Shortly thereafter, Trudeau responded by appearing at a feminist event and lamenting, “We were supposed to be on a steady, if difficult, march towards progress. And yet, just a few weeks ago, the United States voted for a second time to not elect its first woman president.”

 

As I observed then, “That statement reads like an endorsement of Harris, a month after she lost the election. Who does it help and what good does it do? Sure, maybe it makes Trudeau and the feminists in the audience feel better to sneer that Trump’s election was a setback for women’s rights. But do you think Trudeau’s comment makes Trump more conciliatory, or does it make the incoming U.S. president more determined to slap a 25 percent tariff on imports from Canada?”

 

Last month, Toronto-based Matthew Lau wrote at National Review that Trudeau “seems committed to his reckless economics and endless blunders” — a politically deadly combination of a massive expansion in government” with “a stagnant economy.”

 

The U.S. will not be annexing Canada; as Rich observed:

 

The United States doesn’t need another huge, misgoverned blue state. We already have California, where the climate and the surfing are better.

 

Over the last several years, Canada has managed to fall even further behind the United States economically. “The IMF forecasts that Canada’s national income per head, equivalent to around 80 percent of America’s in the decade before the pandemic, will be just 70 percent of its neighbor’s in 2025,” according to The Economist.

 

Writing on the same theme at the website The Hub, University of Calgary economics professor Trevor Tombe notes that “the gap between the Canadian and American economies has now reached its widest point in nearly a century.” The U.S., he continues, “is on track to produce nearly 50 percent more per person than Canada will.” Canada would be the fourth-poorest state per capita in the Union, beneath Alabama.

 

As our Dominic Pino observed, “The media were telling us ten years ago that Canada had figured out economics for the middle class.
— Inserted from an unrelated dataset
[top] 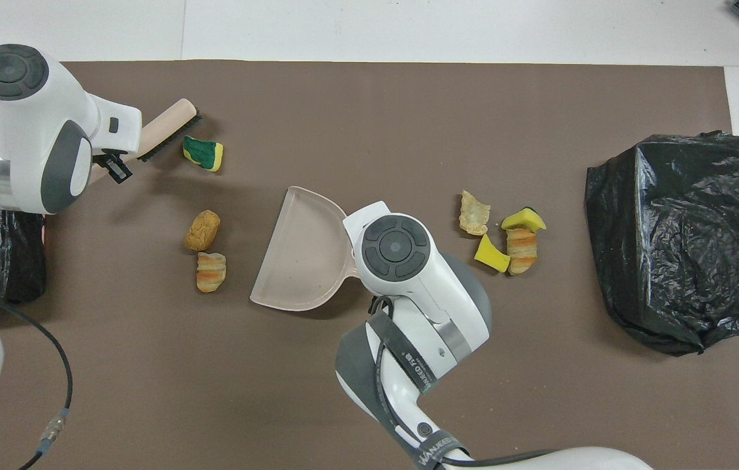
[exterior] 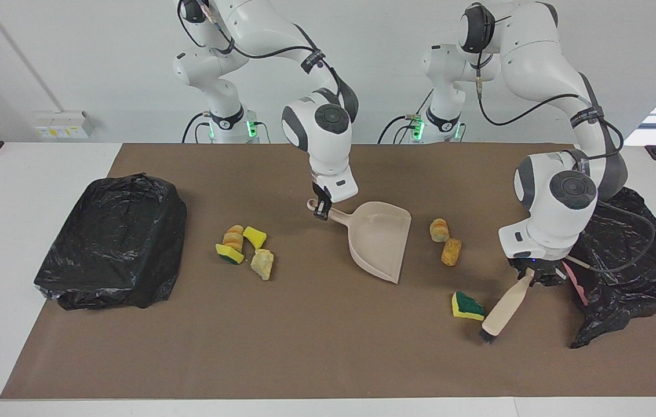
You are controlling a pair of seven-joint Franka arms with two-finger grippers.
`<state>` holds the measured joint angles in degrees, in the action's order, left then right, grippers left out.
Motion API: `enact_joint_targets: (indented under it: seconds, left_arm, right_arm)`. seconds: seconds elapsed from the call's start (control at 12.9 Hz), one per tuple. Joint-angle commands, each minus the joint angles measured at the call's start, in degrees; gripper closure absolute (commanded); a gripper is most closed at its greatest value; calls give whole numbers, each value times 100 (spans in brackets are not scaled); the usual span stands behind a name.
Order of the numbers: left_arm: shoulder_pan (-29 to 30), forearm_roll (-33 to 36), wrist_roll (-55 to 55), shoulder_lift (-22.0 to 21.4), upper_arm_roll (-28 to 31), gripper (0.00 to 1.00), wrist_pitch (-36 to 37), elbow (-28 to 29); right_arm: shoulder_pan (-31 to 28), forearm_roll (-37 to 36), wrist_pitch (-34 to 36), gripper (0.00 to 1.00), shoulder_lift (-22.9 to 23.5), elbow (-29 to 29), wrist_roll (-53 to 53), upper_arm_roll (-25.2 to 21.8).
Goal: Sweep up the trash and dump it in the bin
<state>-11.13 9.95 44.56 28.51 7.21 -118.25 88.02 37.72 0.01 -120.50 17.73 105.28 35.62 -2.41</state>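
Seven scraps of trash lie on the brown mat (exterior: 316,359). Toward the left arm's end, a green-and-yellow sponge wedge (exterior: 467,306) lies alone, and nearer to the robots than it lie a tan bread-like lump (exterior: 451,252) and a striped roll piece (exterior: 438,230), close together. Toward the right arm's end, a cluster of four sits tight: a pale crusty lump (exterior: 262,264), a yellow sponge piece (exterior: 255,236), a striped roll (exterior: 233,237) and a green-and-yellow sponge (exterior: 228,253).
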Motion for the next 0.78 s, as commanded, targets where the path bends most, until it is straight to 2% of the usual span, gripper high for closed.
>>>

After nine consecutive years of left-wing government, every Canadian province has lower median earnings than every U.S. state. Maybe it’s time to give free markets and limited government a try.”

 

The widespread public dissatisfaction and projected voter backlash we see in Canada are not all that different from what we saw in the November elections in the United States, and the increasing discontent in once deep-blue places like California and New York City. In the end, the public judges a government on the results it generates.

 

Way back in 2019, I noticed that you didn’t have to look far or wide to find further-Left Canadians complaining that Trudeau had proven to be such a compromising squish — irking environmentalists, cooperating with Trump-era immigration policies, working on the ratification of the USMCA trade deal.

 

The median voter from Topeka to Toronto just wants safe streets, good schools, plenty of job opportunities and rising wages, low or at least manageable inflation, immigration policies that welcome newcomers but prioritize the country’s needs first, and a sense that their children will have it better than they did. The sort of things that enchant the hard-Left progressive activist class — DEI, climate change, amnesty for those who enter the country illegally, BDS against Israel, “congestion pricing,” “abolishing the police,” calling for cancer warning labels on alcoholic beverages — prove to be pretty toxic among most voters in the long run.